I'm using Spring Data Elasticsearch 4.2.5, we have a job that does ETL (extract, transform and load data) to a particular database table. I'm indexing this data using Elasticsearch while the job is running. The data will be in millions of records and more. Currently, I'm doing index on every iteration. I read that, using elasticsearch index on every iteration might take some time. I wanted to use something like bulk-index, but for that I need to add indexQuery object to List. Adding millions of records to list and doing bulk-index may bring memory issues.
I need to apply similar kind of process for deletion. When records are deleted based on some common ID, I need to delete related elastic documents and this will also be in millions and more.

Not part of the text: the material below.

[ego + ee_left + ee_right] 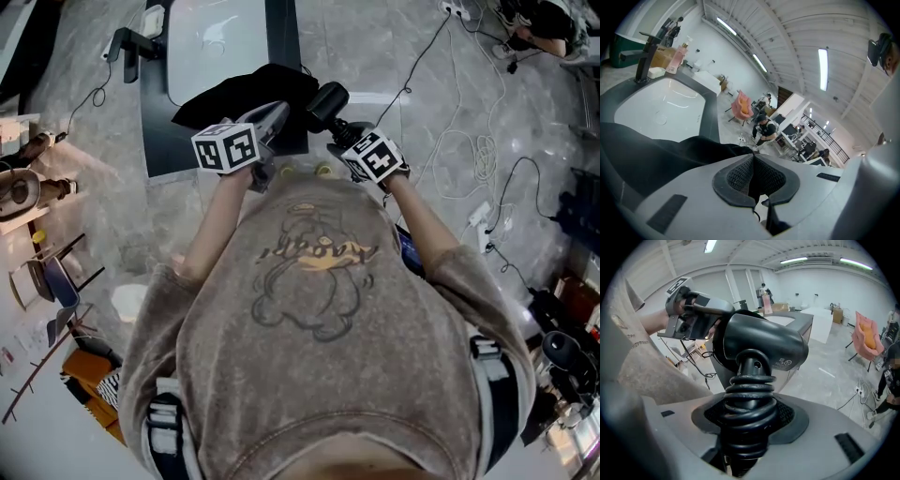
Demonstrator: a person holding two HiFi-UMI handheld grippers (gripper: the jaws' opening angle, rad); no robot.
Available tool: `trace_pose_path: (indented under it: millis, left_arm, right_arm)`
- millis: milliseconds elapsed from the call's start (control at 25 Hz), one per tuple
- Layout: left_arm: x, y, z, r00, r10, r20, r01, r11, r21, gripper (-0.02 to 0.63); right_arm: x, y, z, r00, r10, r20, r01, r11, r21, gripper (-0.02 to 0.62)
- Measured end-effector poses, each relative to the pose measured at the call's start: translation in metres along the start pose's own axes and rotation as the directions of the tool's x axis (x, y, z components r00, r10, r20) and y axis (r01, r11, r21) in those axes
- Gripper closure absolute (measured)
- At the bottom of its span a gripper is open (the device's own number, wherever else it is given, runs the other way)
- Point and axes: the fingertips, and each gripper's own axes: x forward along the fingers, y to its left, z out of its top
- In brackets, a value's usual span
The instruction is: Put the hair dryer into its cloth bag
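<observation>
My right tongs [747, 416] clamp wide on the cord-wrapped handle of the black plastic hair dryer [761, 341]. Its head points at the black cloth bag [239, 91], just left, lying before the white sink [211, 52] on the dark worktop [155, 136]. My left tongs [752, 174] are pinched shut on the bag's edge.

Dark counter [155, 127] with inset white basin [216, 47]. Black faucet [127, 45] at the basin's 9 o'clock; black cloth bag [234, 94] draped at 5 o'clock.
</observation>
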Motion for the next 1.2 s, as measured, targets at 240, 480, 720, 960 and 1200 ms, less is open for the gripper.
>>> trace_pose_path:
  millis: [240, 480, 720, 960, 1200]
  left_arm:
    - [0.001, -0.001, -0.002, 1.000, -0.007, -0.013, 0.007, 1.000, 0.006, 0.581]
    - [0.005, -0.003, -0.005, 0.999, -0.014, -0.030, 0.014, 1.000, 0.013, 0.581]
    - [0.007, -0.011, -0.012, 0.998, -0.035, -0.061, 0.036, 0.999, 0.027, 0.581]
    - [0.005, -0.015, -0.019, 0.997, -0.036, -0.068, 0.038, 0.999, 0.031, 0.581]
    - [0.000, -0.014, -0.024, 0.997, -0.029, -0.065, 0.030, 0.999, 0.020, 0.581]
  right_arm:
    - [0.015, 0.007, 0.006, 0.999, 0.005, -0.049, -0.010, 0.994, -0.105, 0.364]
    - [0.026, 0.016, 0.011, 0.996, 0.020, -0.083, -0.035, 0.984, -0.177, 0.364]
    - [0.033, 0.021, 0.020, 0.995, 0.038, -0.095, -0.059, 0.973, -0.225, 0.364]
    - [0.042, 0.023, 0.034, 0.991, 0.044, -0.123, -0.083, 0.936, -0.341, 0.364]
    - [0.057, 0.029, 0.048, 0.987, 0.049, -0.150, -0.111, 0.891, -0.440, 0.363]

Is there anyway to do indexing/deleting very fast for this requirement? Any help is much appreciated and correct me if my understanding is incorrect.
INDEXING
for (Map.Entry<Integer, ObjectDetails> key : objectDetailsHashMap.entrySet()) {
indexDocument(elasticsearchOperations, key, oPath);
// other code to insert data in db table...
}
private void indexDocument(ElasticsearchOperations elasticsearchOperations,
Map.Entry<Integer, ObjectDetails> key, String oPath) {
String docId = "" + key.getValue().getCatalogId() + key.getValue().getObjectId();
byte[] nameBytes = key.getValue().getName();
byte[] physicalNameBytes = key.getValue().getPhysicalName();
byte[] definitionBytes = key.getValue().getDefinition();
byte[] commentBytes = key.getValue().getComment();
IndexQuery indexQuery = new IndexQueryBuilder()
.withId(docId)
.withObject(new MetadataSearch(
key.getValue().getObjectId(),
key.getValue().getCatalogId(),
key.getValue().getParentId(),
key.getValue().getTypeCode(),
key.getValue().getStartVersion(),
key.getValue().getEndVersion(),
nameBytes != null ? new String(nameBytes, StandardCharsets.UTF_8) : "-",
physicalNameBytes != null ? new String(physicalNameBytes, StandardCharsets.UTF_8) : "-",
definitionBytes != null ? new String(definitionBytes, StandardCharsets.UTF_8) : "-",
commentBytes != null ? new String(commentBytes, StandardCharsets.UTF_8) : "-",
oPath
))
.build();
elasticsearchOperations.index(indexQuery, IndexCoordinates.of("portal_idx"));
}
DELETING
private void deleteElasticDocuments(String catalogId) {
String queryText = martServerContext.getQueryCacheInstance().getQuery(QUERY_PORTAL_GET_OBJECTS_IN_PORTAL_BY_MODEL);
MapSqlParameterSource mapSqlParameterSource = new MapSqlParameterSource();
mapSqlParameterSource.addValue("cId", Integer.parseInt(catalogId));
namedParameterJdbcTemplate.query(queryText, mapSqlParameterSource, (resultSet -> {
int objectId = resultSet.getInt(O_ID);
String docId = catalogId + objectId;
elasticsearchOperations.delete(docId, IndexCoordinates.of("portal_idx"));
}));
}